• Assignment: Copy each line below holding "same".

(Data entries)
----------

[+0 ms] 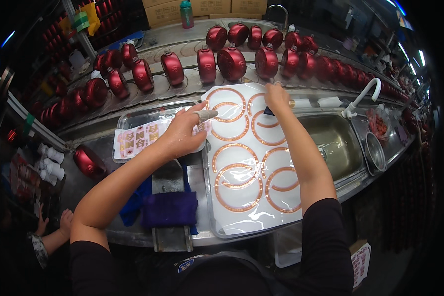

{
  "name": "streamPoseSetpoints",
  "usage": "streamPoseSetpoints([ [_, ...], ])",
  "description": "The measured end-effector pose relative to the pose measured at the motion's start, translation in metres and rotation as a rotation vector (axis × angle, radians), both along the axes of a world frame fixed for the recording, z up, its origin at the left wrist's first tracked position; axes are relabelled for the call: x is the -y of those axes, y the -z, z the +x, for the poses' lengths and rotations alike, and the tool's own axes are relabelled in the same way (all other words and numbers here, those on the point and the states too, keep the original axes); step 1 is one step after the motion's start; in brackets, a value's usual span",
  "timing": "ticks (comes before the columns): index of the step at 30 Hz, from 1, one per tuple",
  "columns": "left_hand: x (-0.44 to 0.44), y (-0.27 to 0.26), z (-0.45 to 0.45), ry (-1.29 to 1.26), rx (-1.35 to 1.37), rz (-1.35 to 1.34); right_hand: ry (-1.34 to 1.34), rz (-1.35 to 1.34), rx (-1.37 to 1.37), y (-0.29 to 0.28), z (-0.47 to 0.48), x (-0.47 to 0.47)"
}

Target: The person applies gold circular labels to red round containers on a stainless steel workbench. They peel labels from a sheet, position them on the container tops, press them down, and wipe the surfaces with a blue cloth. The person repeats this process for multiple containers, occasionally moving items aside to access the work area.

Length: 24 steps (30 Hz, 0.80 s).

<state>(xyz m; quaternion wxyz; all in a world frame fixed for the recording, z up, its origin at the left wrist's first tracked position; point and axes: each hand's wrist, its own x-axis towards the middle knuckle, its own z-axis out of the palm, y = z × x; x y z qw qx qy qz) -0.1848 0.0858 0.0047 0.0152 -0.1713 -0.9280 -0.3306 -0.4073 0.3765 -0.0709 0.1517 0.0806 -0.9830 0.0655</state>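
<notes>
A large white sheet of ring-shaped orange and gold decals [255, 222] lies wet in a shallow tray [209, 207] in front of me. My left hand [187, 129] hovers at the sheet's left edge with a cloth finger cover on the index finger, above a smaller pink and gold decal sheet [127, 143]. I cannot tell whether its fingertips touch the large sheet. My right hand [277, 97] is at the sheet's upper right corner, fingers bent; what they hold is hidden. Something dark blue shows under that hand.
Red round bottles [232, 63] stand in curved rows beyond the tray. At right are a sink [329, 144], a white faucet [362, 97] and a metal bowl [375, 151]. A folded purple cloth [170, 209] and a lone red bottle [90, 162] lie left. Another person's hands [64, 222] show lower left.
</notes>
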Motion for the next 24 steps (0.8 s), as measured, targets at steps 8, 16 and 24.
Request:
streamPoseSetpoints([
  [8,-0.022,0.0,0.037,-0.077,0.264,-0.07,-0.021,-0.193,0.046,0.012,0.004,-0.014],
  [16,-0.068,0.024,0.161,0.29,0.245,-0.085,-0.214,-0.195,0.027,0.038,-0.018,-0.04],
  [24,-0.096,0.045,0.18,0.35,0.153,-0.121,-0.503,-0.308,0.0,0.052,-0.024,-0.047],
])
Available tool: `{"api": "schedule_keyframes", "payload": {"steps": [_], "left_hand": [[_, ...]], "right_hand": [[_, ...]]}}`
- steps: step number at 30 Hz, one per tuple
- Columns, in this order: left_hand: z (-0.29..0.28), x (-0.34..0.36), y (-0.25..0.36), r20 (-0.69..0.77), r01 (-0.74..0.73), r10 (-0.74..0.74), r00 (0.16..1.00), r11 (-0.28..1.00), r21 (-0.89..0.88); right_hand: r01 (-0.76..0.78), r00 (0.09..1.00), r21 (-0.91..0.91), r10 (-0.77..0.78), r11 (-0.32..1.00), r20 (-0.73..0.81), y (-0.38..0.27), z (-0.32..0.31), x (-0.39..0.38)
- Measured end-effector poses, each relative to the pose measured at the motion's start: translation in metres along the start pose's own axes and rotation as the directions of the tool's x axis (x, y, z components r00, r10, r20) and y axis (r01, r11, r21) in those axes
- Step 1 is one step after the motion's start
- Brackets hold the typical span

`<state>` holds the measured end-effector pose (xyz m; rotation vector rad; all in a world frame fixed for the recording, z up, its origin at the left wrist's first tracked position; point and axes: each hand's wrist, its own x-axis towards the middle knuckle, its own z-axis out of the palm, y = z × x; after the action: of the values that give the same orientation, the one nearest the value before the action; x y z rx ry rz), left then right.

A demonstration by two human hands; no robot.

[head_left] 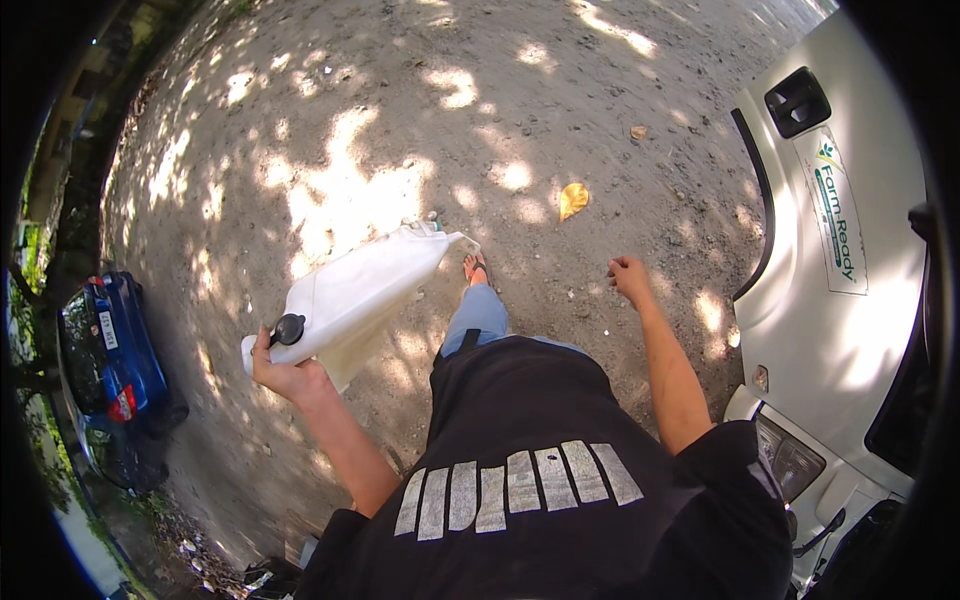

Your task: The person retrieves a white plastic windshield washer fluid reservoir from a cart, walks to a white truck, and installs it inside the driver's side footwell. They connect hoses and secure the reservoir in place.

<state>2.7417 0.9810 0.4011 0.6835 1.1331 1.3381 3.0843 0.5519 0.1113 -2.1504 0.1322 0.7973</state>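
Observation:
My left hand (285,372) is closed around the end of a white plastic reservoir tank (365,275), next to its round black cap (289,329). The tank is long and flat-sided, and it slants away to the right, with small fittings at its far end near my foot. Off to the right, my right hand (628,278) hangs in the air over the ground with its fingers curled in. Nothing shows in it, and it touches nothing.
A white vehicle (840,330) with a door handle and headlight stands close on my right. A blue car (115,345) is parked at the far left. Underfoot is sandy ground (560,110) with small stones and a yellow leaf (573,201).

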Motion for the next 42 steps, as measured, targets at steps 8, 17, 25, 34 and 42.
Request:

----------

• The answer:
  "description": "The measured end-effector pose relative to the pose measured at the motion's start, translation in metres and rotation as a rotation vector (axis × angle, radians), both along the axes of a world frame fixed for the recording, z up, its origin at the left wrist's first tracked position; axes are relabelled for the call: x is the -y of those axes, y the -z, z the +x, for the poses' lengths and rotations alike, and the tool's own axes are relabelled in the same way (all other words and numbers here, those on the point and the states too, keep the original axes); step 1 is one step after the motion's start; in brackets, a value's usual span",
`<state>` holds the measured end-effector pose (xyz m; rotation vector rad; all in a world frame fixed for the recording, z up, its origin at the left wrist's first tracked position; point and axes: each hand's wrist, its own x-axis towards the middle knuckle, its own z-axis out of the palm, y = z × x; after the action: of the values that give the same orientation, the one nearest the value before the action; x y z rx ry rz), left then right.

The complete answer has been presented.